### TASK TO COMPLETE
Would you please repeat the material exactly, from the first line to the last?

### EXERCISE DATA
"""

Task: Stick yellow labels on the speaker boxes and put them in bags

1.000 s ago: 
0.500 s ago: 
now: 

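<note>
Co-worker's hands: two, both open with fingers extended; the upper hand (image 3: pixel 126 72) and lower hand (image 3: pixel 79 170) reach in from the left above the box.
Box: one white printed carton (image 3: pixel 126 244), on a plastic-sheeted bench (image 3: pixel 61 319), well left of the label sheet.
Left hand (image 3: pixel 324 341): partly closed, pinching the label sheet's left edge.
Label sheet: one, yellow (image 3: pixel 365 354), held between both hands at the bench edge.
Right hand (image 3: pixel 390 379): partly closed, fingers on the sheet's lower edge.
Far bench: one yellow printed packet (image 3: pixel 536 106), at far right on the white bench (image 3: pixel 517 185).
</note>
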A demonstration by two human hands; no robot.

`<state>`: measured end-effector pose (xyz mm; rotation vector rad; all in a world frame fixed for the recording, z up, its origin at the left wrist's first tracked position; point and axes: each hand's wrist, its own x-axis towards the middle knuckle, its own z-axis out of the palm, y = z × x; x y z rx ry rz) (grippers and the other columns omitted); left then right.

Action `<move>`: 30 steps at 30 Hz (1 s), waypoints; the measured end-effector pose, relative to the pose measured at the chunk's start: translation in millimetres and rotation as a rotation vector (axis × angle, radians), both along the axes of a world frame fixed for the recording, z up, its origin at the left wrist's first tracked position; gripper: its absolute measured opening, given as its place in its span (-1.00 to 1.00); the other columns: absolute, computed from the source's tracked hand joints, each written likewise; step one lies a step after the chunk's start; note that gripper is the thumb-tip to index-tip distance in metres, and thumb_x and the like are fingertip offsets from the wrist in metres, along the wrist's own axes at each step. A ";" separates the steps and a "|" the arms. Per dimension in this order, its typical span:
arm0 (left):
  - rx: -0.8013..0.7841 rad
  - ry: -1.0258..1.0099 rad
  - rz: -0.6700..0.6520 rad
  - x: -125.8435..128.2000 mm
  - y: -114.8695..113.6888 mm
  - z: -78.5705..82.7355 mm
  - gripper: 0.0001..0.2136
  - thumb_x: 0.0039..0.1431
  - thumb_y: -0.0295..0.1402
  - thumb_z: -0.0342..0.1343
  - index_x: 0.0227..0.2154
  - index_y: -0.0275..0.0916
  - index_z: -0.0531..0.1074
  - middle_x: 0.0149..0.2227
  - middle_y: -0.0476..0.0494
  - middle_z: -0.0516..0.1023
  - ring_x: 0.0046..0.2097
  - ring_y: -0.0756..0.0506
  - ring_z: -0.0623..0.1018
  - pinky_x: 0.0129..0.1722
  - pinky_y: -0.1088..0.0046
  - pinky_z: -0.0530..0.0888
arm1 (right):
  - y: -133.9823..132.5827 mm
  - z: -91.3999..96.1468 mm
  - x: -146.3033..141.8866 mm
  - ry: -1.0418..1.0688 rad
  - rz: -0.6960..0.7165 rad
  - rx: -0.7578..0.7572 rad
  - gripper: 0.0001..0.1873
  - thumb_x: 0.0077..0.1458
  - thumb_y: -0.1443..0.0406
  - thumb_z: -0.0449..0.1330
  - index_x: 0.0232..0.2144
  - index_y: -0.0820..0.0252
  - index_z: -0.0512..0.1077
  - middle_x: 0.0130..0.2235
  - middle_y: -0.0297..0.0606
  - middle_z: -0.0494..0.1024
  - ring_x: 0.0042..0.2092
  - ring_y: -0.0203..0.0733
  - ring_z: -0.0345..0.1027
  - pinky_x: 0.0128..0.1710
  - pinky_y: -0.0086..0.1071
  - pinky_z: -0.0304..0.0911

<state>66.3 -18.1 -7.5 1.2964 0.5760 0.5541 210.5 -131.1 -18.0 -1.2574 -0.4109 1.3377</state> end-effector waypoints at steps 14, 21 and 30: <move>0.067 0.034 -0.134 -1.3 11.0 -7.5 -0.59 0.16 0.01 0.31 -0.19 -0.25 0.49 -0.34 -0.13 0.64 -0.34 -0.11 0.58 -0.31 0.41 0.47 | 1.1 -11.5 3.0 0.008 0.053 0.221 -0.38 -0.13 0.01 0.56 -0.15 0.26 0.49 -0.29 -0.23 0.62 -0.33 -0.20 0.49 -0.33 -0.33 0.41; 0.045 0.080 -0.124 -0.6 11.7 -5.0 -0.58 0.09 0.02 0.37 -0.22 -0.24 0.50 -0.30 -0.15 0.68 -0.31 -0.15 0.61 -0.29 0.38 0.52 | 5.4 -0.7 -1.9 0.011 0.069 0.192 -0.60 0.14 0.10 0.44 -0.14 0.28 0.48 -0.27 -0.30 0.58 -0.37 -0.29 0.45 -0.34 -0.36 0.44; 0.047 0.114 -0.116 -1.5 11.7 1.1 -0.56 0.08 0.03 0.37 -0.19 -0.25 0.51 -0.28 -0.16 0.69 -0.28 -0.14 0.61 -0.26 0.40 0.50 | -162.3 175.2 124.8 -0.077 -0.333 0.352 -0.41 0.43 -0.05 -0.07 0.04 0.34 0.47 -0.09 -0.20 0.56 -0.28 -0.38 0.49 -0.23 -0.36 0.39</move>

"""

### WRITTEN ANSWER
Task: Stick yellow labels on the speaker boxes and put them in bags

1.000 s ago: 
0.500 s ago: 
now: 

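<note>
Co-worker's hands: two, both open with fingers extended; the upper hand (image 3: pixel 126 72) and lower hand (image 3: pixel 79 170) reach in from the left above the box.
Box: one white printed carton (image 3: pixel 126 244), on a plastic-sheeted bench (image 3: pixel 61 319), well left of the label sheet.
Left hand (image 3: pixel 324 341): partly closed, pinching the label sheet's left edge.
Label sheet: one, yellow (image 3: pixel 365 354), held between both hands at the bench edge.
Right hand (image 3: pixel 390 379): partly closed, fingers on the sheet's lower edge.
Far bench: one yellow printed packet (image 3: pixel 536 106), at far right on the white bench (image 3: pixel 517 185).
</note>
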A demonstration by two human hands; no robot.

`<state>`: measured end-effector pose (xyz mm; rotation vector rad; all in a world frame fixed for the recording, z up, its origin at the left wrist's first tracked position; point and axes: each hand's wrist, its own x-axis towards the middle knuckle, its own z-axis out of the palm, y = z × x; x y z rx ry rz) (grippers and the other columns omitted); left then right.

Action `<move>`: 30 steps at 30 Hz (1 s), waypoints; the measured end-effector pose, relative to the pose measured at the chunk's start: translation in millimetres and rotation as a rotation vector (axis × angle, radians), both along the axes of a world frame fixed for the recording, z up, its origin at the left wrist's first tracked position; gripper: its absolute measured opening, given as its place in its span (-1.00 to 1.00); the other columns: absolute, computed from the source's tracked hand joints, each written likewise; step one lies a step after the chunk's start; note that gripper is the thumb-tip to index-tip distance in metres, and thumb_x and the like are fingertip offsets from the wrist in metres, along the wrist's own axes at each step. A ";" separates the steps and a "|" the arms. Per dimension in this order, its typical span:
arm0 (left):
  - rx: -0.8013..0.7841 rad
  - ry: -1.0258..1.0099 rad
  - rz: -0.6700..0.6520 rad
  - x: -125.8435..128.2000 mm
  - y: -114.8695..113.6888 mm
  - z: -78.5705..82.7355 mm
  - gripper: 0.0001..0.2136
  - thumb_x: 0.0039..0.1431
  - thumb_y: -0.0295..0.1402
  - thumb_z: -0.0342..0.1343
  - index_x: 0.0227..0.2154
  - index_y: -0.0275..0.0916
  - index_z: -0.0531..0.1074
  - middle_x: 0.0149..0.2227
  - middle_y: -0.0476..0.0494
  - middle_z: -0.0516..0.1023
  - ring_x: 0.0046..0.2097
  - ring_y: -0.0756..0.0506
  - ring_z: -0.0623..0.1018
  - pinky_x: 0.0129..0.1722
  - pinky_y: -0.1088..0.0046
  - pinky_z: -0.0530..0.0888
arm1 (right):
  - y: -133.9823..132.5827 mm
  - z: -91.3999..96.1468 mm
  - x: -146.3033..141.8866 mm
  - ry: -1.0418..1.0688 rad
  - rz: -0.6960..0.7165 rad
  - rx: -0.7578..0.7572 rad
  - gripper: 0.0001..0.1873
  - thumb_x: 0.0077..0.1458
  - thumb_y: -0.1443..0.0406
  - thumb_z: -0.0449..0.1330
  - index_x: 0.0232..0.2144
  - index_y: -0.0820..0.0252
  - index_z: -0.0512..0.1077
  - middle_x: 0.0130..0.2235
  - middle_y: -0.0297..0.0606
  - middle_z: -0.0494..0.1024
  - ring_x: 0.0042..0.2092
  - ring_y: -0.0203..0.0733
  - ring_z: -0.0345..0.1027
  - pinky_x: 0.0128..0.1710
  - pinky_y: -0.0086..0.1071
  - pinky_z: -0.0304..0.0911

<state>66.3 -18.1 -7.5 1.2964 0.5760 0.5541 210.5 -131.1 -18.0 -1.2574 -0.4109 1.3377</state> end-effector waypoints at steps 14, 21 and 30: <move>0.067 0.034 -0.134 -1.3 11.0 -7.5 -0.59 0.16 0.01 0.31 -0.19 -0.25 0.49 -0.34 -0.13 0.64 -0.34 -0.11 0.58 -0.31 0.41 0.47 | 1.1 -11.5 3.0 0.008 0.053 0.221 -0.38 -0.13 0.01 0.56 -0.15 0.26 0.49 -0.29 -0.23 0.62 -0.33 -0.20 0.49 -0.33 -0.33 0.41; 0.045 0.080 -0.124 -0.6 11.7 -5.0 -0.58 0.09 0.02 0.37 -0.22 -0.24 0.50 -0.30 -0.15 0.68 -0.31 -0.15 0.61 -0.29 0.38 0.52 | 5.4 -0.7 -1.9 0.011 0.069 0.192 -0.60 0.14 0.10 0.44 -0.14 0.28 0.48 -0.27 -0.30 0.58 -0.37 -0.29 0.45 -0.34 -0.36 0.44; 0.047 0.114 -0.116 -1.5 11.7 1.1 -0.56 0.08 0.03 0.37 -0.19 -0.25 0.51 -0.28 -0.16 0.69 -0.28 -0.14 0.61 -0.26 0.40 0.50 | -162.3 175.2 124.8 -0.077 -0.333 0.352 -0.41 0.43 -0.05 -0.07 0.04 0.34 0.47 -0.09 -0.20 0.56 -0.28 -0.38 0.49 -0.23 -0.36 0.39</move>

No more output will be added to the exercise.